Problem description:
Each line of the listing that includes the string "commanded" is to be identified and copied.

Available data:
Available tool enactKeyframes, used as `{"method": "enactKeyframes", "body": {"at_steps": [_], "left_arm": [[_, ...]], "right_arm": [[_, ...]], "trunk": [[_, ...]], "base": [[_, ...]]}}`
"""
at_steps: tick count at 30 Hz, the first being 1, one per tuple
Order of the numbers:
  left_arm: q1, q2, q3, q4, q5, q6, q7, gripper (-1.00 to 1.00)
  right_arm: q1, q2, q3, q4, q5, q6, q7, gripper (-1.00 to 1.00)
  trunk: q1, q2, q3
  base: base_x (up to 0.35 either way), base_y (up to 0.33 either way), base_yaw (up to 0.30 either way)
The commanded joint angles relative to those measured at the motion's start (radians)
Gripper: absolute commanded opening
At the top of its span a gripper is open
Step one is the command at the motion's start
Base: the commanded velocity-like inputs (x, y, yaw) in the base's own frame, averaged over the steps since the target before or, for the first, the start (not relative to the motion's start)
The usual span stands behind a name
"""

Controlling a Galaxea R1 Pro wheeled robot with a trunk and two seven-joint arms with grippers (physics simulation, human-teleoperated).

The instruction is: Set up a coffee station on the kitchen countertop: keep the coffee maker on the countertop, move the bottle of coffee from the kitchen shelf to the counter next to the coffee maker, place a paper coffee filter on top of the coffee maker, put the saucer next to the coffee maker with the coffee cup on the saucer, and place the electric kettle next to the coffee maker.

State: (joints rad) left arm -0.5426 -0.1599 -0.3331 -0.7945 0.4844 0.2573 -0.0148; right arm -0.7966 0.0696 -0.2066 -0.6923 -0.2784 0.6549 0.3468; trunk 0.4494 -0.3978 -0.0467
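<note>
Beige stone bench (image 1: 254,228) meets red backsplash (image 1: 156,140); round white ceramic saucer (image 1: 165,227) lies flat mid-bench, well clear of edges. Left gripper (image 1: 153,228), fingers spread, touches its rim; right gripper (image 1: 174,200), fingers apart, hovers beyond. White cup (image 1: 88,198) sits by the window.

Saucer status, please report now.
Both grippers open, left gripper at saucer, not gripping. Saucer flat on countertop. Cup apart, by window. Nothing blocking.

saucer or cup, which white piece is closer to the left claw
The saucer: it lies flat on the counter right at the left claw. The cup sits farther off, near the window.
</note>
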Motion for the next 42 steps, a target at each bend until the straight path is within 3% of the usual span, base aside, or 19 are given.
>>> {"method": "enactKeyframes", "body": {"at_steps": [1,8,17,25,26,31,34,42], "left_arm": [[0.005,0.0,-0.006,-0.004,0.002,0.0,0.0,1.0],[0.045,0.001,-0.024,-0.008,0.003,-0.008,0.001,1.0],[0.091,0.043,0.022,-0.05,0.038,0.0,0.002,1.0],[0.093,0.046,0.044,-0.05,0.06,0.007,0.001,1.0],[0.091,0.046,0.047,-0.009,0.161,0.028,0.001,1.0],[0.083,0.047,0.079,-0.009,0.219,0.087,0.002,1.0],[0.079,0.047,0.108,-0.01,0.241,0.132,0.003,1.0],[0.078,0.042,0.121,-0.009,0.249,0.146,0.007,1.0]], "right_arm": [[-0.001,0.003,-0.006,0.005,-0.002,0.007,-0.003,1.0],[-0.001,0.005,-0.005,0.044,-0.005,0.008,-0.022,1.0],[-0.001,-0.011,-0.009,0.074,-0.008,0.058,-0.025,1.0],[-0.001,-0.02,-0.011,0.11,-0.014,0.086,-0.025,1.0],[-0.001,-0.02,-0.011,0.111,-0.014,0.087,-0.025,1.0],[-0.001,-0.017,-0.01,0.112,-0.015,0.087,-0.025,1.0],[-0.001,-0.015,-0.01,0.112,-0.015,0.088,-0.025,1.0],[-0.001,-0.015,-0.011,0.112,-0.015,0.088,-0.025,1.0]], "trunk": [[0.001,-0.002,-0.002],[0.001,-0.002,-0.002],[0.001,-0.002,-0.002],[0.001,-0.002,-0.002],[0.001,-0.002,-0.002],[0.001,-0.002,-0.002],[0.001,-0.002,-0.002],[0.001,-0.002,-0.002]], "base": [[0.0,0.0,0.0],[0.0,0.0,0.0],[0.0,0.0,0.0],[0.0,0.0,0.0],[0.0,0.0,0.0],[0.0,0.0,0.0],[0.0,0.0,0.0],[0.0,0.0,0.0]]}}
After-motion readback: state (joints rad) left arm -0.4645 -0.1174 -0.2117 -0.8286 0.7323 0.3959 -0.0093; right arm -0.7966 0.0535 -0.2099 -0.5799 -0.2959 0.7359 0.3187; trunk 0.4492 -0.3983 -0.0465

Reply:
The commanded joint angles relative to those measured at the motion's start (radians)
Gripper: absolute commanded opening
Base: the commanded velocity-like inputs (x, y, yaw) in the base's own frame, averaged over the steps since the target before or, for the first, the start (not relative to the motion's start)

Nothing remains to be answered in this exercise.